# Task goal:
From the data below, set down exactly the lines between the one holding "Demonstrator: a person" and the one holding "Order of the", inclusive, and no others.

# Raw data:

-- -- --

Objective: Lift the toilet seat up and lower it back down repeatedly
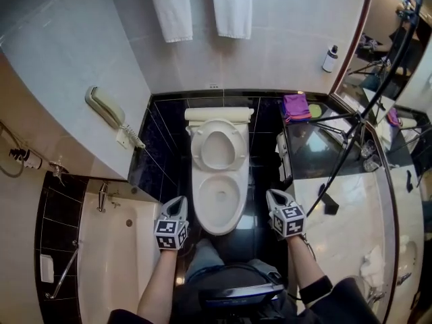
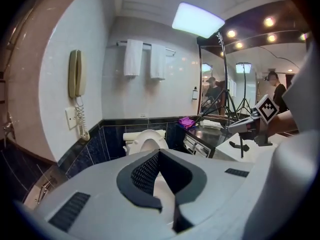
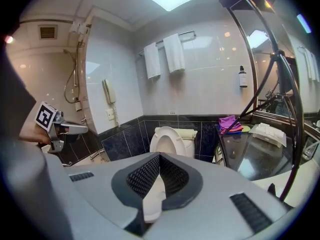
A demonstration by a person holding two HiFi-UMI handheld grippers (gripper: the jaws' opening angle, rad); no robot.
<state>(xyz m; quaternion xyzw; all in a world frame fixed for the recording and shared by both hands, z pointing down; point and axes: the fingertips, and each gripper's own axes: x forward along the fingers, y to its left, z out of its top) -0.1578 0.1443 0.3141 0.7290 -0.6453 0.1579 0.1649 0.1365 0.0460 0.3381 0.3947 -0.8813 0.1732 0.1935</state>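
Observation:
The white toilet (image 1: 219,198) stands in the middle against the dark tiled wall. Its seat (image 1: 217,147) is raised and leans back on the tank (image 1: 218,115); it also shows upright as the seat (image 2: 145,141) and the seat (image 3: 167,136) in the two gripper views. My left gripper (image 1: 177,202) hovers at the bowl's front left, apart from it. The right gripper (image 1: 275,197) hovers at the front right, also apart. In their own views the left gripper (image 2: 159,156) and the right gripper (image 3: 160,158) have their tips together with nothing between them.
A bathtub (image 1: 111,248) lies at the left, with a wall phone (image 1: 104,106) above it. Two towels (image 1: 196,5) hang over the tank. At the right a glossy counter (image 1: 317,154) carries a purple cloth (image 1: 295,105); a black tripod (image 1: 351,133) leans over it.

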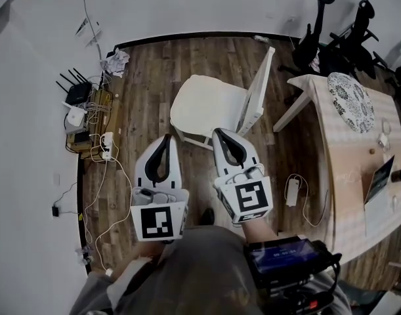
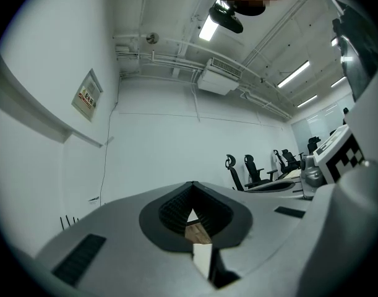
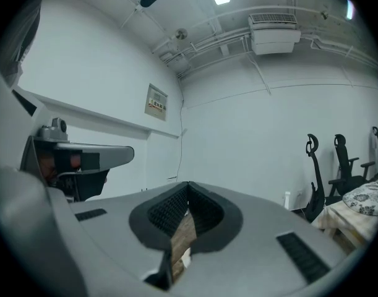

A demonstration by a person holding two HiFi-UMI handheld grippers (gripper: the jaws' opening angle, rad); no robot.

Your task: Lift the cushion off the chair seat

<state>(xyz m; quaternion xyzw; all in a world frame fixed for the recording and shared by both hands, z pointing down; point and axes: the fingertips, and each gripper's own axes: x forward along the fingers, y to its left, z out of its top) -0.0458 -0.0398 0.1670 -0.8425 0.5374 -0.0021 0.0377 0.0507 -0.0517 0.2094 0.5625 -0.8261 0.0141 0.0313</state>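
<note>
A cream cushion [image 1: 207,104] lies on the seat of a white wooden chair [image 1: 258,94] in the middle of the wood floor, seen in the head view. Both grippers are held level in front of me and point at the chair, a short way off its near edge. My left gripper [image 1: 166,138] is shut with nothing in it, its tip off the seat's near left corner. My right gripper [image 1: 219,131] is also shut and empty, close to the seat's front edge. In the left gripper view the left gripper [image 2: 192,185] shows closed tips, and so does the right gripper [image 3: 189,185] in its own view.
A light wooden table [image 1: 348,143] stands to the right with a patterned round pad [image 1: 350,101] and a laptop [image 1: 380,178]. Routers and a tangle of cables [image 1: 88,120] lie along the left wall. Black office chairs [image 1: 338,41] stand at the back right. A white charger [image 1: 293,191] lies on the floor.
</note>
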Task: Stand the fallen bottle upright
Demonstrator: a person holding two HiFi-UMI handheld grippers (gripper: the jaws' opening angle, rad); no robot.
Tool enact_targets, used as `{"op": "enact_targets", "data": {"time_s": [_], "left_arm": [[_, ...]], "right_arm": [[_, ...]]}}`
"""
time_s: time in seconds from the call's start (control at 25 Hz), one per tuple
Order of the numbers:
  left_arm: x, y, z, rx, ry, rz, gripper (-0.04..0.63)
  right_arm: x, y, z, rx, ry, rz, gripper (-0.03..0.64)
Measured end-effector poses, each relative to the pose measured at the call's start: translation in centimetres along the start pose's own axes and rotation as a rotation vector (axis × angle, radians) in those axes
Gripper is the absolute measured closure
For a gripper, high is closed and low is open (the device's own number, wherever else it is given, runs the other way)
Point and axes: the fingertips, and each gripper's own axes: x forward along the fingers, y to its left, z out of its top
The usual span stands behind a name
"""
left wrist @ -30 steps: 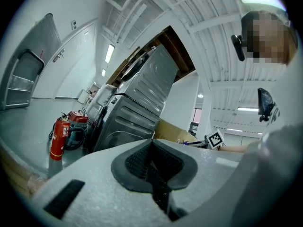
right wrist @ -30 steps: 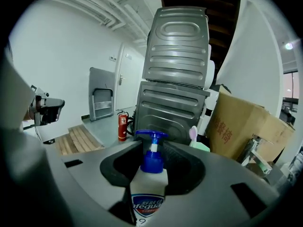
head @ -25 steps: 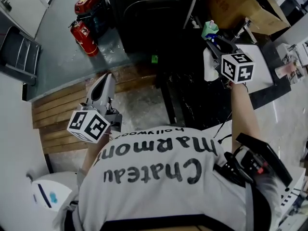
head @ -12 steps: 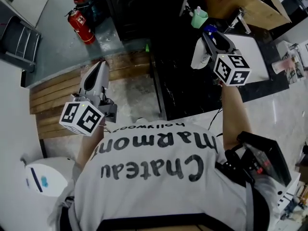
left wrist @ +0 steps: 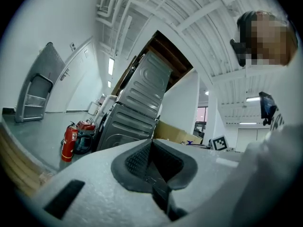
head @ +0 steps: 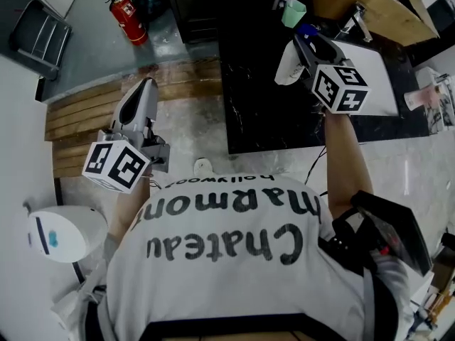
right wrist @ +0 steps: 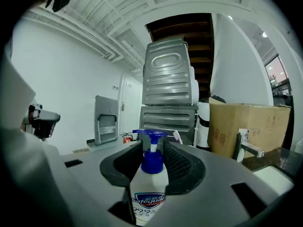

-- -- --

# Solution to this task:
Demonstrator: a person holding two HiFi-UMI handheld grippers (gripper: the jaws' opening angle, rad); no robot.
Tool enact_targets, used as `{"op": "enact_targets", "data": {"time_s": [_], "left_arm": [[_, ...]], "right_arm": [[_, ...]]}}`
"""
time_s: time in seconds from the call's start (control at 25 Hz), one per tuple
Order of the numbers:

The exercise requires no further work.